## [Work order]
What you print must match the data line for line.

## [Collected data]
::::::::::

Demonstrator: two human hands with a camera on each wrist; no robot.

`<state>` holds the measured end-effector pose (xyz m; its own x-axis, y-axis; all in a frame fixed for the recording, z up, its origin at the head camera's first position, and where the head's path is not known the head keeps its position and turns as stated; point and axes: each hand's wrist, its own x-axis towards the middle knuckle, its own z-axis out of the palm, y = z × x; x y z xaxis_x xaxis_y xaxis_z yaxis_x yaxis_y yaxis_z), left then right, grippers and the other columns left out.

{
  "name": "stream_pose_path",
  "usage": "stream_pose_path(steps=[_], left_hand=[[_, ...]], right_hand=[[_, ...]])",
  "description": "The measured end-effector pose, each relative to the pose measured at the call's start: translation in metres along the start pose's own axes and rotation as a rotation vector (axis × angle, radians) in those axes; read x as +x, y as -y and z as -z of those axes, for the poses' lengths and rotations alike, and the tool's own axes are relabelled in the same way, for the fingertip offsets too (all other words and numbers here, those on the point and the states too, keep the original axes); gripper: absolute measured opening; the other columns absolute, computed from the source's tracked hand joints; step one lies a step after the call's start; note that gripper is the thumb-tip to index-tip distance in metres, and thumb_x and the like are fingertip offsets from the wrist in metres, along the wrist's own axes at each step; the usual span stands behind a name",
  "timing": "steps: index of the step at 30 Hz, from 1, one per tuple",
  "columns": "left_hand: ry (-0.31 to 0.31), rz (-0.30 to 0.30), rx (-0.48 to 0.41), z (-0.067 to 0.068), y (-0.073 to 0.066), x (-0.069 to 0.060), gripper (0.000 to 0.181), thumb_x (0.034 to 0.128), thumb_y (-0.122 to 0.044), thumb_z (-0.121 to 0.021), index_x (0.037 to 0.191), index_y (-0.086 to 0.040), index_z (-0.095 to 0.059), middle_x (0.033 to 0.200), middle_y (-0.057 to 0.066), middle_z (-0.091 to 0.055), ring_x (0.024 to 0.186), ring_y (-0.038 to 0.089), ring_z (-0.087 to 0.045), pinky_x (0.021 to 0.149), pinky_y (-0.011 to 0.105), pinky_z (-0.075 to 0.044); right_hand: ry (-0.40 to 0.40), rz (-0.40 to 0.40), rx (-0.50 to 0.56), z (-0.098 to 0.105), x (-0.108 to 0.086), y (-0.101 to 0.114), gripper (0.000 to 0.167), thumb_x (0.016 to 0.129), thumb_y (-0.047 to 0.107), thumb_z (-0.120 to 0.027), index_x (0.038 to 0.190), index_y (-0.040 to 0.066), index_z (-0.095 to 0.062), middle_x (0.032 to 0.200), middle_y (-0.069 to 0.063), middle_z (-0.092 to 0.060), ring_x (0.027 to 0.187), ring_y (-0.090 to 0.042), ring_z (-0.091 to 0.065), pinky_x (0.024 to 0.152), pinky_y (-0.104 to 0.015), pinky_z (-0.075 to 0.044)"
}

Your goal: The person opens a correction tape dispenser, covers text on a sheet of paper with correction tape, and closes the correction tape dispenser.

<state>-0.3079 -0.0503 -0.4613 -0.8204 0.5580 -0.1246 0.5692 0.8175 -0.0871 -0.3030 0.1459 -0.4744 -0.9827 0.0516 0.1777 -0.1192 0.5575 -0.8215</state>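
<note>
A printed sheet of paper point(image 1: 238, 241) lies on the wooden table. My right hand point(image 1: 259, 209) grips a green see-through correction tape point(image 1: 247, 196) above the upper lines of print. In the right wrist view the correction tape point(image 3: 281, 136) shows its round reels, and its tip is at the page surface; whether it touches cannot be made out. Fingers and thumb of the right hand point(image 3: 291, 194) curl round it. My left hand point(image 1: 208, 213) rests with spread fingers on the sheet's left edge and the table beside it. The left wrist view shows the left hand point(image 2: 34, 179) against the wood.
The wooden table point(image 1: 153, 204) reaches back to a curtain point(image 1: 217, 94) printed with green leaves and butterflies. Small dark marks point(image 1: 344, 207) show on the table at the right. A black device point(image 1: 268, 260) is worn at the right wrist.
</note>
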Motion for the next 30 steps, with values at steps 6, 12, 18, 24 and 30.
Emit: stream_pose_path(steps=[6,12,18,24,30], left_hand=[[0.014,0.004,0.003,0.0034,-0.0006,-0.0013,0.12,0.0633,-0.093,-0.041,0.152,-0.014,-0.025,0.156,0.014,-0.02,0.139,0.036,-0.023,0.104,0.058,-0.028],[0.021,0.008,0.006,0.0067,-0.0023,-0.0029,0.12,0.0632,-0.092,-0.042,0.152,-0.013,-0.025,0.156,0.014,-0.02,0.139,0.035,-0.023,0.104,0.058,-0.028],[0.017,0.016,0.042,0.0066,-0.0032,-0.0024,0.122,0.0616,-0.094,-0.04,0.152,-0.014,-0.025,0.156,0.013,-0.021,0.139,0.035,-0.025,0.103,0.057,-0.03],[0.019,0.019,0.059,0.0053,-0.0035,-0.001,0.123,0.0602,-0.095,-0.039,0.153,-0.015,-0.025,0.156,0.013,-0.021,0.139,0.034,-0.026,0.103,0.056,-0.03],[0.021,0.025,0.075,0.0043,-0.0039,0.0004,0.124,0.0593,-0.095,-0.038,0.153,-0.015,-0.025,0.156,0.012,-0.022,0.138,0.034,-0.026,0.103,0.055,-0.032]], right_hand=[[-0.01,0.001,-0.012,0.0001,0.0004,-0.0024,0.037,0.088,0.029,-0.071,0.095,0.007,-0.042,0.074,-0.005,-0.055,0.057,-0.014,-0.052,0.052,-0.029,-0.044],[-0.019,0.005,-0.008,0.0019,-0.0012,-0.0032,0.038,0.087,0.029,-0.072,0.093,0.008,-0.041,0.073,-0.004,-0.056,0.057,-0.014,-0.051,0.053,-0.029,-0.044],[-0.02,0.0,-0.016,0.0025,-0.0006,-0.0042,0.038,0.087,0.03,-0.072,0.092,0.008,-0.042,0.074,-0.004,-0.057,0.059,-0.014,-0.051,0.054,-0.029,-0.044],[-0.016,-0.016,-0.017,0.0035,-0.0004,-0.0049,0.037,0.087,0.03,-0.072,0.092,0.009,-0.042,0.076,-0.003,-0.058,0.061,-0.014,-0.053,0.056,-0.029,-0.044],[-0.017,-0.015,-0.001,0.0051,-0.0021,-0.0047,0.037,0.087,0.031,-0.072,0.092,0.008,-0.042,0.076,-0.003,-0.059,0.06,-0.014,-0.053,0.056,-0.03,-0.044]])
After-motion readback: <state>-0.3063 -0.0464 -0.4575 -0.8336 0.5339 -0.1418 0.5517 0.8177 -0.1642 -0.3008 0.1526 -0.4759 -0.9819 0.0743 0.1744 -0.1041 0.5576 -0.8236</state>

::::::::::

## [Answer space]
Demonstrator: two human hands with a camera on each wrist; no robot.

`<state>` holds the measured end-effector pose (xyz m; its own x-axis, y-axis; all in a frame fixed for the recording, z up, its origin at the head camera's first position, and where the head's path is not known the head keeps its position and turns as stated; point and axes: each hand's wrist, its own x-axis towards the middle knuckle, its own z-axis out of the palm, y = z × x; x y z xaxis_x xaxis_y xaxis_z yaxis_x yaxis_y yaxis_z), left then right, grippers and the other columns left out.

{
  "name": "stream_pose_path",
  "usage": "stream_pose_path(steps=[_], left_hand=[[_, ...]], right_hand=[[_, ...]])",
  "description": "The measured end-effector pose, each relative to the pose measured at the call's start: translation in metres along the start pose's own axes and rotation as a rotation vector (axis × angle, radians) in those axes; read x as +x, y as -y and z as -z of those axes, for the poses' lengths and rotations alike, and the tool's own axes are relabelled in the same way, for the fingertip offsets too (all other words and numbers here, those on the point and the states too, keep the original axes); gripper: absolute measured opening; the other columns absolute, computed from the source's tracked hand joints; step one lies a step after the call's start; note that gripper is the thumb-tip to index-tip distance in metres, and thumb_x and the like are fingertip offsets from the wrist in metres, along the wrist's own axes at each step; the usual span stands behind a name",
  "timing": "steps: index of the step at 30 Hz, from 1, one per tuple",
  "columns": "left_hand: ry (-0.31 to 0.31), rz (-0.30 to 0.30), rx (-0.48 to 0.41), z (-0.067 to 0.068), y (-0.073 to 0.066), x (-0.069 to 0.060), gripper (0.000 to 0.181), thumb_x (0.034 to 0.128), thumb_y (-0.122 to 0.044), thumb_z (-0.121 to 0.021), index_x (0.037 to 0.191), index_y (-0.086 to 0.040), index_z (-0.095 to 0.059), middle_x (0.033 to 0.200), middle_y (-0.057 to 0.066), middle_z (-0.091 to 0.055), ring_x (0.024 to 0.186), ring_y (-0.038 to 0.089), ring_z (-0.087 to 0.045), pinky_x (0.021 to 0.149), pinky_y (-0.011 to 0.105), pinky_z (-0.075 to 0.044); right_hand: ry (-0.40 to 0.40), rz (-0.40 to 0.40), rx (-0.50 to 0.56), z (-0.098 to 0.105), x (-0.108 to 0.086), y (-0.101 to 0.114), gripper (0.000 to 0.167), thumb_x (0.016 to 0.129), thumb_y (-0.047 to 0.107), thumb_z (-0.120 to 0.027), index_x (0.038 to 0.190), index_y (-0.040 to 0.066), index_z (-0.095 to 0.062), middle_x (0.032 to 0.200), middle_y (-0.069 to 0.063), middle_z (-0.092 to 0.060), ring_x (0.027 to 0.187), ring_y (-0.090 to 0.042), ring_z (-0.091 to 0.065), pinky_x (0.024 to 0.152), pinky_y (-0.104 to 0.015), pinky_z (-0.075 to 0.044)"
}

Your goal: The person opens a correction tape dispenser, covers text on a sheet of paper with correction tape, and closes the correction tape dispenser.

<state>-0.3079 -0.0503 -0.4613 -0.8204 0.5580 -0.1246 0.5692 0.8175 -0.0871 -0.3030 0.1459 -0.4744 -0.9827 0.0516 0.1777 -0.1192 0.5575 -0.8215</state>
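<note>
A printed sheet of paper point(image 1: 238, 241) lies on the wooden table. My right hand point(image 1: 259, 209) grips a green see-through correction tape point(image 1: 247, 196) above the upper lines of print. In the right wrist view the correction tape point(image 3: 281, 136) shows its round reels, and its tip is at the page surface; whether it touches cannot be made out. Fingers and thumb of the right hand point(image 3: 291, 194) curl round it. My left hand point(image 1: 208, 213) rests with spread fingers on the sheet's left edge and the table beside it. The left wrist view shows the left hand point(image 2: 34, 179) against the wood.
The wooden table point(image 1: 153, 204) reaches back to a curtain point(image 1: 217, 94) printed with green leaves and butterflies. Small dark marks point(image 1: 344, 207) show on the table at the right. A black device point(image 1: 268, 260) is worn at the right wrist.
</note>
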Motion for the next 30 steps, with values at steps 6, 12, 18, 24 and 30.
Emit: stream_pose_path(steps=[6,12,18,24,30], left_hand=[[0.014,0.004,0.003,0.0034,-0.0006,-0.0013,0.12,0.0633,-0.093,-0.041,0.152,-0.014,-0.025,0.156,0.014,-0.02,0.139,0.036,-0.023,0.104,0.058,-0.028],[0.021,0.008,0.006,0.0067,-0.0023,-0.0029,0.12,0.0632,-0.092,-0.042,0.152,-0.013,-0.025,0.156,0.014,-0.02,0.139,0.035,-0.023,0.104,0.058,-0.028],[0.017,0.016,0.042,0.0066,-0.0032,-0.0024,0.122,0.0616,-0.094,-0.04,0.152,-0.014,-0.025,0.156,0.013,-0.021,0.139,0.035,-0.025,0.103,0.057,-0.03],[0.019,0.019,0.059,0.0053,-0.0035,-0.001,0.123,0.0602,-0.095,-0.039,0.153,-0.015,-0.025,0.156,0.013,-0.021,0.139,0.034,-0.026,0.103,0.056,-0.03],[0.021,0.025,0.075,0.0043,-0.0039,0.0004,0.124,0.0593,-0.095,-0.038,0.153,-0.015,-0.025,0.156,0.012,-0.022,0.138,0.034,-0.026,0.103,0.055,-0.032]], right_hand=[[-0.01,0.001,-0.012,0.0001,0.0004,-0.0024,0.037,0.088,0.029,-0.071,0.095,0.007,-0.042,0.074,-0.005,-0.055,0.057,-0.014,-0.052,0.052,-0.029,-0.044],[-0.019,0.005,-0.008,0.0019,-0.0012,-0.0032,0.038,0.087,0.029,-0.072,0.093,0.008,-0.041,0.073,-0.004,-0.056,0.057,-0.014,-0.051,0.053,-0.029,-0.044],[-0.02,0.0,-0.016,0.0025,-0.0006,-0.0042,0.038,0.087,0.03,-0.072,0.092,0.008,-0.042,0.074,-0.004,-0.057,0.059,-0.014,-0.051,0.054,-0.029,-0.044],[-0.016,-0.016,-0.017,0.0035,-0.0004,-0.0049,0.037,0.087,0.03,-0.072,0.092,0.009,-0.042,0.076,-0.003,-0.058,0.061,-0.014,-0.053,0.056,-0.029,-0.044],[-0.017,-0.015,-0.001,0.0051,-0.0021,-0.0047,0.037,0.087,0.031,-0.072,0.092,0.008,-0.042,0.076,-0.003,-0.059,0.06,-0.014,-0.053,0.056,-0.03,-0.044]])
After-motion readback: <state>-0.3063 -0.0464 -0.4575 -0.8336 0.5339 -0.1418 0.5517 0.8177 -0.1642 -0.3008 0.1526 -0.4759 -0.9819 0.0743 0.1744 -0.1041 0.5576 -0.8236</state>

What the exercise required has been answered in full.